We have gathered at Heywood Hill, the venerable Curzon Street bookshop where Paddy, as he was always known to friends and fans, had an account for decades. The pilgrims are a caravan of travel writers and publishers, friends, acolytes, devotees and disciples, for such is the admiration—shading into unadulterated hero worship in some quarters—for a man considered one of the great prose stylists of the 20th century. Our group includes the travel writers Colin Thubron, Sara Wheeler, Anthony Sattin, Jason Elliot and Robert Macfarlane, the writers and historians Jason Goodwin and Fergus Fleming, publishers Roland Philipps and Barnaby Rogerson (in a tangerine linen suit), Mark Amory of the Spectator, an exuberant throng expertly marshalled by Paddy's biographer Artemis Cooper.

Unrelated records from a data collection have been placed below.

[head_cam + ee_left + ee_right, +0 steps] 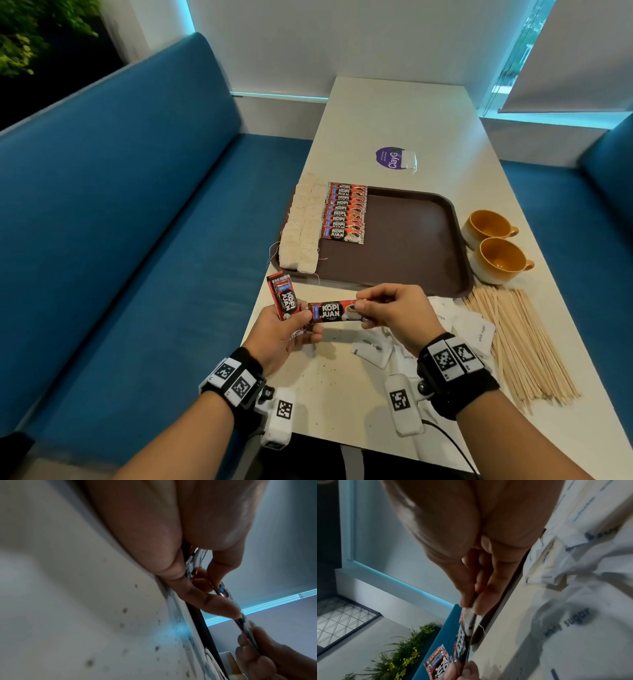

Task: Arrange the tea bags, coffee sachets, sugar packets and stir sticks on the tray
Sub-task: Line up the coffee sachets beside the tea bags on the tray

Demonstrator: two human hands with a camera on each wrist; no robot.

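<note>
A brown tray (pixel 411 240) lies on the table with two rows of tea bags (pixel 301 226) along its left side and a row of red coffee sachets (pixel 345 212) beside them. My left hand (pixel 284 332) grips an upright coffee sachet (pixel 283 296) and the left end of a second, level sachet (pixel 334 311). My right hand (pixel 387 308) pinches that level sachet's right end (pixel 467 616). White sugar packets (pixel 371 347) lie under my right hand, and wooden stir sticks (pixel 520 342) lie to the right.
Two orange-lined cups (pixel 493 243) stand just right of the tray. A purple sticker (pixel 394 157) with a single tea bag on it sits further back on the table. A blue bench (pixel 137 240) runs along the table's left edge.
</note>
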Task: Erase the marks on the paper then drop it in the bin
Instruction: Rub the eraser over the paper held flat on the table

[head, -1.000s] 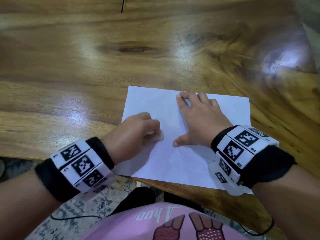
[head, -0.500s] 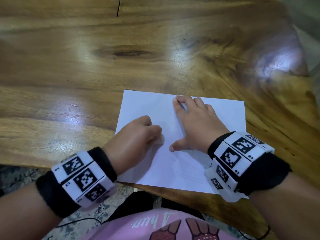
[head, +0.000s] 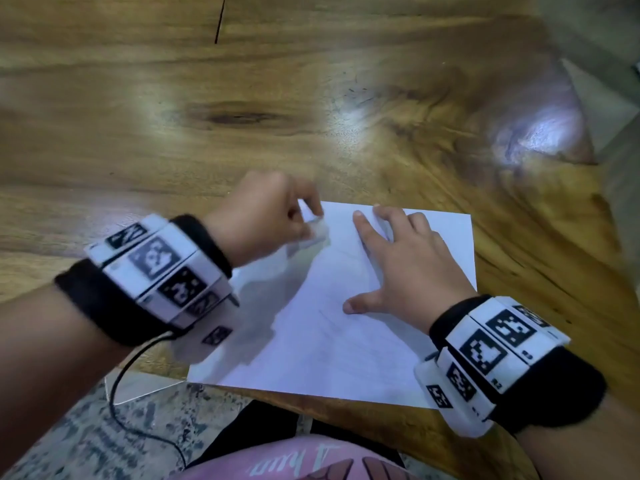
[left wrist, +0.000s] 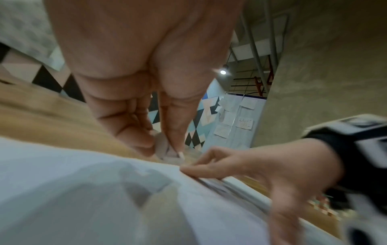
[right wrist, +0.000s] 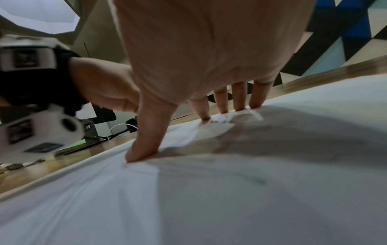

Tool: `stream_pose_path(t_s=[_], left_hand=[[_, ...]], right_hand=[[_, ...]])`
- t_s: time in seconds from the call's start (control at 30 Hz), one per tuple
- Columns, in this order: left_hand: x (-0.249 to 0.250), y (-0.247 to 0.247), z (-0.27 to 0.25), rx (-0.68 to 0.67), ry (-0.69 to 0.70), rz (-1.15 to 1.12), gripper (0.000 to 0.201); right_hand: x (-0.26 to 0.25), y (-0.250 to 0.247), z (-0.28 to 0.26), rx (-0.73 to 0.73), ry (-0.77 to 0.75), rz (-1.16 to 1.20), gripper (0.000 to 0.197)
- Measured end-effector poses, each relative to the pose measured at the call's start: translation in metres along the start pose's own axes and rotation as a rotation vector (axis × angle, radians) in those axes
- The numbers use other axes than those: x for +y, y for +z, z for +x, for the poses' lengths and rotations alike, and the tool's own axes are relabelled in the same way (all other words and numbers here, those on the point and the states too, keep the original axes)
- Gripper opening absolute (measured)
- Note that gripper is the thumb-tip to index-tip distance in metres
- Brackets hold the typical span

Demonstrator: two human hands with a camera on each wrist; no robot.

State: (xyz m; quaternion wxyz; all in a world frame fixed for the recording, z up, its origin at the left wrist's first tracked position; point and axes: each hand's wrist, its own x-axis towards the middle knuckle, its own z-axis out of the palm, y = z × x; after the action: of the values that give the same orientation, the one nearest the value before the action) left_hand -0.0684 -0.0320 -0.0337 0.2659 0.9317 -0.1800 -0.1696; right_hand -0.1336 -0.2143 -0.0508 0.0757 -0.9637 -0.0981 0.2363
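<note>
Each bare forearm carries a wide black fabric wristband (head: 93,306) topped with a row of white blocks printed with black square code markers (head: 156,261). The band behind the right hand (head: 412,268) is built the same way (head: 491,351). A thin black cable (head: 117,382) trails from the left band. A pink top with lettering (head: 277,462) shows below.
</note>
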Motion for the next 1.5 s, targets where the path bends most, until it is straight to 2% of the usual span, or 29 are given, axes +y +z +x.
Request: stream_pose_path(t_s=[0.07,0.17,0.27,0.33,0.4,0.43,0.53,0.6,0.67,0.77,0.83,0.93,1.0,1.07,1.13,1.2,1.23,1.37,1.43,1.5], left_hand=[[0.006,0.001,0.02,0.04,-0.01,-0.038,0.012],[0.012,0.011,0.032,0.059,-0.012,0.035,0.01],[0.005,0.024,0.01,0.073,0.107,0.046,0.008],[0.003,0.028,-0.017,-0.031,0.208,0.054,0.018],[0.002,0.026,-0.029,-0.163,0.209,0.04,0.02],[0.002,0.024,-0.026,-0.178,0.187,0.034,0.018],[0.002,0.014,0.007,0.016,0.095,0.017,0.012],[0.003,0.015,0.021,0.076,0.061,0.026,0.013],[0.004,0.022,0.011,0.04,0.086,0.024,0.013],[0.006,0.028,-0.02,-0.106,0.191,0.043,0.019],[0.003,0.022,-0.018,-0.17,0.162,0.04,0.009],[-0.004,0.012,0.013,0.021,0.068,0.041,0.009],[-0.004,0.014,0.02,0.078,0.06,0.057,0.01],[0.0,0.023,0.003,0.022,0.135,0.055,0.01],[0.005,0.029,-0.022,-0.107,0.248,0.056,0.014],[0.006,0.027,-0.025,-0.226,0.256,0.091,0.007],[0.005,0.023,-0.016,-0.213,0.236,0.115,0.007],[0.01,0.013,0.031,0.007,0.135,0.141,0.018],[0.012,0.018,0.033,-0.006,0.127,0.147,0.018],[0.007,0.025,0.013,-0.046,0.213,0.122,0.014]], right_hand=[[0.0,-0.001,0.001,-0.004,0.003,-0.027,0.117],[0.0,-0.001,0.002,-0.012,0.006,-0.04,0.118],[-0.001,-0.001,0.003,-0.021,0.009,-0.047,0.117],[-0.001,-0.001,0.003,-0.018,0.005,-0.054,0.117],[0.0,-0.001,0.003,-0.011,-0.001,-0.061,0.117],[0.0,0.0,0.003,-0.012,-0.003,-0.067,0.117],[-0.001,0.0,0.003,-0.013,-0.001,-0.084,0.117],[-0.001,0.0,0.003,-0.017,0.001,-0.084,0.117],[-0.001,-0.001,0.004,-0.018,0.004,-0.076,0.118],[-0.001,0.0,0.004,-0.007,0.001,-0.066,0.118],[-0.001,0.0,0.004,-0.007,-0.001,-0.068,0.118],[-0.001,0.001,0.004,-0.005,0.004,-0.07,0.117],[-0.001,0.001,0.004,-0.005,0.002,-0.073,0.117],[-0.001,0.001,0.004,-0.001,0.004,-0.068,0.118],[0.0,0.001,0.004,0.002,0.002,-0.063,0.118],[-0.001,0.001,0.005,0.001,0.0,-0.062,0.119],[-0.001,0.001,0.005,0.0,0.0,-0.062,0.119],[-0.001,0.0,0.003,-0.007,0.001,-0.068,0.118],[-0.001,0.0,0.003,-0.006,0.001,-0.067,0.118],[0.0,0.0,0.004,-0.002,0.004,-0.058,0.118]])
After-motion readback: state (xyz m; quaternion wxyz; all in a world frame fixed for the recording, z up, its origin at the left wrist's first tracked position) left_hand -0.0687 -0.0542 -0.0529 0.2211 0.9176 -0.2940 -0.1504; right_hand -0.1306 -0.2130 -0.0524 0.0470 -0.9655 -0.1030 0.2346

It is not surprising that a man who wrote like an angel, fought like a knight and had beautiful women swooning at his feet for most of his adult life should attract such a following and such affection. Few men can claim to have walked across a continent, fallen in love with a princess, kidnapped a German general, joined a Greek cavalry charge and written a string of masterpieces.

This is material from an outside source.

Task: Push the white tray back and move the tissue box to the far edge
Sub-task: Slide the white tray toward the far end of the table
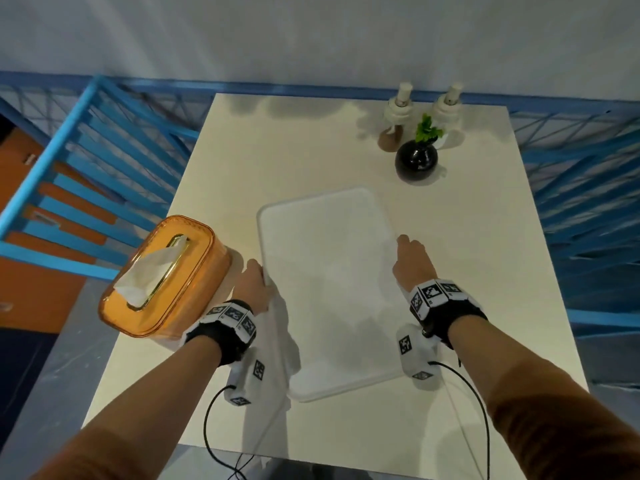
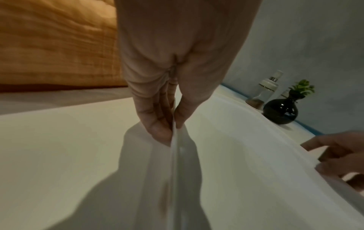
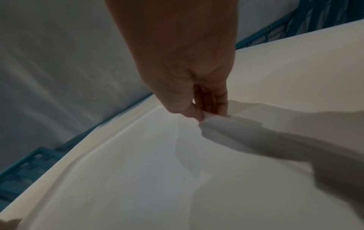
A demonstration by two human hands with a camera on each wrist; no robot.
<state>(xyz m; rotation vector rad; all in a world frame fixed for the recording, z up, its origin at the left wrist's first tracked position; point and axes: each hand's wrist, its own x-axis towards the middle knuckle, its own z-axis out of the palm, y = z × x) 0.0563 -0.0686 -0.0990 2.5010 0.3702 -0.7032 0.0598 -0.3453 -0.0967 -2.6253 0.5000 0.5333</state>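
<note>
The left hand (image 1: 252,285) and right hand (image 1: 412,261) each pinched a long side of the white tray (image 1: 329,271). The orange tissue box (image 1: 166,280) sat just left of the tray. Both hands should push evenly, steering clear of the black vase (image 1: 416,161) beyond the tray.

A cream table (image 1: 311,150) stands against a pale grey wall (image 1: 311,36). Blue railings (image 1: 104,161) flank it on both sides. Grey floor (image 1: 52,375) shows below left, beside an orange panel (image 1: 34,289). Soft light casts faint shadows.
</note>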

"Patrick Leigh Fermor, the man, could have sprung from the pages of Cervantes or Homer, and we revere him at Heywood Hill for his courage, style and beautiful manners," says Nicky Dunne, chairman of the bookshop, who dreamt up this expedition. 

Paddy lived above the shop briefly in 1947 with Joan, his future wife. In 1965, horrified to have discovered how Communism had destroyed so many of his friends in the Europe he had walked across in 1933-34—"disaster overtook them all"—he set up an account at Heywood Hill for the great love of his youth, the Byzantine princess and artist Balasha Cantacuzene. "He couldn't do much but he could make sure that at least she was never without good books," says Cooper.

Our unruly, traffic-blocking gaggle spills out onto Curzon Street to the astonishment of passers-by—30 men and women sporting bright blue earpieces is a curious sight—and ducks into Shepherd Market to our next stop, 28 Market Street: four square windows above the "PLUS NEWS" newsagent. Having been kicked out of almost every school he had attended, Paddy washed up here as a restless 18-year-old with literary longings and a diminutive allowance. His long-suffering landlady, assaulted by endless revelry, was Miss Beatrice Stewart, an artist's model who had sat for Sargent and Augustus John and was later immortalised in bronze as the Angel of Peace in Adrian Jones's Quadriga of War on the Wellington Arch at Hyde Park Corner. "I can never pass the top of Constitution Hill without thinking of her and gazing up at the winged and wreath-bearing goddess sailing across the sky," Paddy wrote in a typical flight of fancy.